Aber ihm schien, etwas an der Geschichte beleidigte sein Gefühl für Schönheit und Leben. Er konnte kein Motiv in dem Leben des Herrn Butler finden, das sein Darben und Sparen gerechtfertigt hätte. Wäre Liebe oder Schönheitsdrang der Grund gewesen, so hätte Martin es verstanden. »Gottes erkorener, wahnsinngeschlagener Liebender« durfte alles tun für einen Kuß, aber nicht für dreißigtausend Dollar jährlich. Der Aufstieg Butlers befriedigte ihn nicht. Es war, trotz allem, etwas Jämmerliches daran. Dreißigtausend Dollar jährlich mochten ganz schön sein, aber ein schwacher Magen und die Unfähigkeit, froh zu sein wie andere Menschen, raubten solchem fürstlichen Einkommen doch allen Wert.

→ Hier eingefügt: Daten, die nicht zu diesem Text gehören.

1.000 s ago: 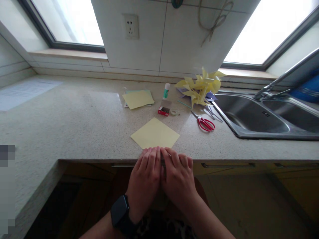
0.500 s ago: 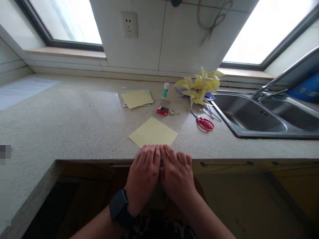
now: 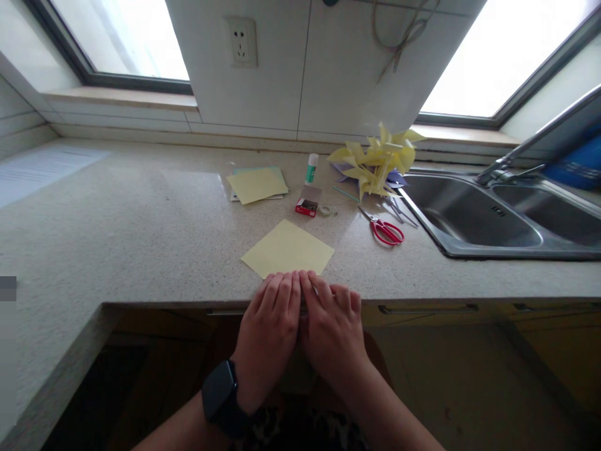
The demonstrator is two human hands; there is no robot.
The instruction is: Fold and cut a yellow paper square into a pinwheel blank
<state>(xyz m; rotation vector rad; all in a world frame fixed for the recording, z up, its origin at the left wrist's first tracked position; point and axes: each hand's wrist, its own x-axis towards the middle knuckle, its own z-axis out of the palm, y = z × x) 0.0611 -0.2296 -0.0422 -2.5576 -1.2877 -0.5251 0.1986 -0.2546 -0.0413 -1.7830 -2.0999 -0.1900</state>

Vieles hiervon versuchte er Ruth zu erklären, doch verletzte er sie dadurch nur und zeigte ihr deutlich, daß er weiterer Ummodlung bedurfte. Sie besaß die weit verbreitete Kurzsichtigkeit, die die Menschen glauben läßt, daß ihre Farbe, ihr Glaube und die Politik, die sie für richtig halten, die alleinseligmachenden sind, und daß die anderen über die Welt verstreuten menschlichen Geschöpfe weniger glücklich daran sind als sie selber.
Es war dieselbe Beschränktheit, die jenen alten Juden Gott danken ließ, daß er nicht als Weib geboren war, und die den modernen Missionar zu den äußersten Grenzen der Welt schickt, um Gott zu vertreten; und sie gab auch Ruth den Wunsch ein, diesen Mann, der aus ganz anderen Lebensbereichen kam, so umzubilden, daß er einem Mann ihrer eignen Schicht glich.